Laura Gómez. Fotografía: Hilda Pellerano

Unas semanas atrás tuve una sesión de terapia en la que lloraba desconsoladamente. En un abrir y cerrar de ojos el mes iba llegando a su fin, y con él, un año que ha sido tan interesante como desafiante. Al discernir al respecto y conversarlo, salí de mi sesión con ojos hinchados y el alma relajada. 

Hace exactamente un año que concebí la idea de escribir una columna muy personal que fuese una especie de diario existencial como parte de mi retorno a Quisqueya. Tras veinte años viviendo en Nueva York y estableciendo lo que sería mi carrera actoral y mi vida adulta hasta la fecha, regresar al puerto de origen presentaba todo un reto y un proceso de adaptación, tanto por tener un oficio inestable en otro año incierto, como por ser yo una caribeña rebelde que no encaja del todo en el molde. Este sería, pensé entonces, el enfoque. Por este medio podría expresarme abiertamente, sin filtros y sin tapujos, exponiendo lo que se me viniera a la mente. Mis confesiones traen consigo la particularidad de que parecen ser notas discordantes por estos lados, en una partitura en la que no suelen escucharse bemoles, aunque los haya, y muchos, pero por lo general no muy al unísono. Tal vez es por eso que he recibido mensajes de agradecimiento cuando en alguna ocasión he revelado que una vez estuve casada, y que aunque nos queríamos mucho, nos terminamos divorciando porque él quería hijos y yo no. O que me considero aliada fiel de la comunidad LGBTQ+, y que creo fervientemente en el derecho de las mujeres a decidir sobre su propio cuerpo. 
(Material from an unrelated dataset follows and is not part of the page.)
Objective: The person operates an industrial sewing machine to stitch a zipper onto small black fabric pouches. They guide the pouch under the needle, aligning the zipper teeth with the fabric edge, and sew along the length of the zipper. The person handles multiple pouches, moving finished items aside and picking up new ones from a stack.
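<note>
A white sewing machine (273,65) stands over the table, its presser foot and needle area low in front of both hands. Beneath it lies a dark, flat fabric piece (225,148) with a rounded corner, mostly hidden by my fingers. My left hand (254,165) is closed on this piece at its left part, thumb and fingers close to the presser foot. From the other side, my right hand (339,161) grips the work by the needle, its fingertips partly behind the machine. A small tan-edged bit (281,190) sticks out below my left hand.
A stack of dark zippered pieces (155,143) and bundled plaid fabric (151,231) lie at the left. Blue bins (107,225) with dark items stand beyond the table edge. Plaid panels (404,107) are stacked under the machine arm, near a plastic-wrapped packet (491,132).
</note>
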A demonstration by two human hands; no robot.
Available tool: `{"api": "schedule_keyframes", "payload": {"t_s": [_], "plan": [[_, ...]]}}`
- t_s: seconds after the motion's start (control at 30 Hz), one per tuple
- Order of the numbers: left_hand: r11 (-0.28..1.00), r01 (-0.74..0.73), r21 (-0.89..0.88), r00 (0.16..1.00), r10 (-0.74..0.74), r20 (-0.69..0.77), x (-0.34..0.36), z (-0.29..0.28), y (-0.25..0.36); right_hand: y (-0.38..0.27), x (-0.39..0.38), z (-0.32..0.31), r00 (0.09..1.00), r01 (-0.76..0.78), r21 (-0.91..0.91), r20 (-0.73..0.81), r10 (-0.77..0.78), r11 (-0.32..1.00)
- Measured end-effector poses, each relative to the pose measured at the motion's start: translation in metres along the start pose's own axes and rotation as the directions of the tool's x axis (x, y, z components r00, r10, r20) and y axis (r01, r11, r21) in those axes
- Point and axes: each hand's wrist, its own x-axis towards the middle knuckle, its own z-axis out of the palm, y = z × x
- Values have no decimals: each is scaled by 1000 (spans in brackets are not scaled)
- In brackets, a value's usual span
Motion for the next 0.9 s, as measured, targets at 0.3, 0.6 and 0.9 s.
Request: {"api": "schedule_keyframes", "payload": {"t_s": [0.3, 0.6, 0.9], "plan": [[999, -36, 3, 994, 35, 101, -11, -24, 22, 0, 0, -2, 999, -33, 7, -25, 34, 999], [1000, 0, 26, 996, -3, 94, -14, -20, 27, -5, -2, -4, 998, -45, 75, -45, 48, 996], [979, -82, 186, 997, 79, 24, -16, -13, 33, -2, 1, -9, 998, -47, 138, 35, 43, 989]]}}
Esta vez, la cuestión va sobre reflexionar acerca de lo que ha sido el año que vamos dejando detrás. Es algo que suelo hacer en silencio. Meditar sobre cómo han ido marchando las cosas, y justo vengo pensando en la enorme gratitud que siento por el significativo cambio en mis hábitos nocturnos, dígase, llevo un buen tiempo durmiendo increíblemente bien. Qué básico debe ser para muchos lo que para mí es motivo de regocijo diario. Y es que hace apenas unos meses que llevaba la triste y desesperante etiqueta de insomne, después de años afectada por lo que eventualmente se convirtiera en un problema crónico. Es la razón por la que cada día, desde que finalizara una intensa terapia del sueño, amanezco en un estado de euforia total por el simple hecho de poder dormir de manera natural. Y aunque es cierto que aún me quedan ciertos temores de que las cosas pudieran volver atrás, de inmediato me percato de que ahora tengo conciencia de los factores causantes de mi antigua condición y herramientas para manejarlo. Lo cierto es que una vez implementados los cambios necesarios para enfrentar al miedo, el monstruo, cualquiera que sea, paulatinamente se comienza a disipar. 

Me queda la acertada observación de que los vaivenes emocionales son parte obligatoria del trayecto, pero también tienen principio y fin. Lo bueno no existe sin lo malo, o bien no lo podríamos interpretar como tal. Claro que no necesito enfermarme para apreciar estar sana, pero cómo se valora la salud después de que se está en cama. Tanto como valoro ahora el poder dormir. C’est la vie, y es por tanto mi propósito aceptar con paciencia los momentos inestables y disfrutar luego la calma. 

El 2021 se despide sin dejar pista alguna sobre cómo marcharán las cosas este año entrante, con covid y sus variantes, los políticos corruptos de siempre y el caos que es vivir en este mundo de locos, así que ni siquiera me pregunto qué pasará mañana, pero al menos hoy me siento optimista y muy enfocada en el ahora. Olvidaba mencionar que fue una de las conclusiones tras el llanto desesperado de aquella sesión de terapia, que también iba ligada a lo que continúa siendo una meta constante: Eso de no perder el placer de los procesos, sin añadirle expectativas.